People familiar with economics will know of Daniel Kahneman's and Amos Tversky's 2002 Nobel winning theory. Kahneman and Tversky's studies deal with instinctual psychological behavior and when people are willing to take risks that they otherwise would not. The two studied how individuals given a pair of scenarios would choose risk-seeking behavior in one but later choose risk-avoiding behavior when the exact same scenario was formulated differently.
For example, if you were given a hundred dollars, but had the choice of giving up that hundred to flip a coin and get two-hundred-fifty dollars or nothing depending on the outcome of that flip would you take the coin toss or pocket the certain Benjamin?
But let's say instead you had to give up that hundred for certain, but could opt out of this with a flip to lose nothing or lose two-hundred-fifty. Would you take the coin flip then or just go ahead and give away the hundred dollars?

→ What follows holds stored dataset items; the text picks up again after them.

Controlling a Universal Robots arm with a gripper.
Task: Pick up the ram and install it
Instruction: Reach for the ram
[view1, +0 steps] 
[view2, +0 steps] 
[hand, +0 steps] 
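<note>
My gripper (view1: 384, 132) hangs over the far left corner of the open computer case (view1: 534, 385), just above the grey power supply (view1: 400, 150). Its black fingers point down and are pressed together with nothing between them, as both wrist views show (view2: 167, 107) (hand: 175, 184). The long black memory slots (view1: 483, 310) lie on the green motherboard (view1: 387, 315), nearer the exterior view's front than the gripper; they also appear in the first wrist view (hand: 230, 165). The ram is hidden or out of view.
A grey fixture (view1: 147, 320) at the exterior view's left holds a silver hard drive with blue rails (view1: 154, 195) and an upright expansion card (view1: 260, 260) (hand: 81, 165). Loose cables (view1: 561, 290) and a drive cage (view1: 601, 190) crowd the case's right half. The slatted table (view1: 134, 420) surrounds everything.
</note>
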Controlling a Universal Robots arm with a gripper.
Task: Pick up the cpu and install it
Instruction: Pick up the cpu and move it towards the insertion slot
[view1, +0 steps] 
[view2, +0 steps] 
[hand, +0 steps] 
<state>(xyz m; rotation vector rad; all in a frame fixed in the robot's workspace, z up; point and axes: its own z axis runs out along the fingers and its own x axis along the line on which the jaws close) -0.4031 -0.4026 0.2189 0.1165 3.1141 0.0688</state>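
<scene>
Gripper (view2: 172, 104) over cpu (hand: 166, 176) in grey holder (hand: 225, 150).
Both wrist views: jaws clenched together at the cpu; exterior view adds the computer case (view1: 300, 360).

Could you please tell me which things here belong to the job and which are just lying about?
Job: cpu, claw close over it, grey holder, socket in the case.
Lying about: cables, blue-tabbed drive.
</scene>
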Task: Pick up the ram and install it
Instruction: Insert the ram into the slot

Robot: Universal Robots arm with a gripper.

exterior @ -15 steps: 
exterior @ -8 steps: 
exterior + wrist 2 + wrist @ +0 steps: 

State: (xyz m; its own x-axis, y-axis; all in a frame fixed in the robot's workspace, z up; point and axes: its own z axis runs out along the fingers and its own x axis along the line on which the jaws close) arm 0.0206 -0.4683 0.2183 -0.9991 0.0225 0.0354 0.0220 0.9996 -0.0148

The trick of course is that they're essentially the same problem, with the same values but from different perspectives. The same people given both scenarios will often choose the riskier behavior in the latter scenario and the more conservative approach in the former. The study implies that humans have extreme difficulty overcoming certain scavenging instincts to actually make decisions based on rational observance.
Prospect Theory, therefore, deals more with one's perception of risk than of actual risk. So what I want to talk about as this pertains to the Rockies is that in evaluating personnel moves of late I am most frequently coming to the conclusion that the Rockies' front office behaves as if they are always in a losing scenario and seem to make moves based almost exclusively on avoiding further loss rather than anticipating future returns. I feel as long as this is the case, the team won't be able to gain any sort of advantage over other clubs in the league as they will be making moves that can only dig them deeper into the quagmire they're wanting out of. I must say I was encouraged that they didn't bite on the Nationals offer to take Preston Wilson while we pay him, and cutting Denny Neagle loose felt like a significant step as well, but again these were both moves calculated to maintain the leaky ship rather than building the new one. Anyway, what I want to discuss in the pregame is how do the Rockies change their perspective so they are pro-actively building a contender around their youth rather than patching a failing franchise in hopes the youth someday turn it around? Or what moves can the Rockies make that are forward and maybe risky but perhaps necessary for their future? Finally what risks, if any, are the Rockies avoiding that maybe they should reconsider taking, or conversely what risks are they taking that are best left alone?
Anyway, please feel free to comment if you have a suggestion.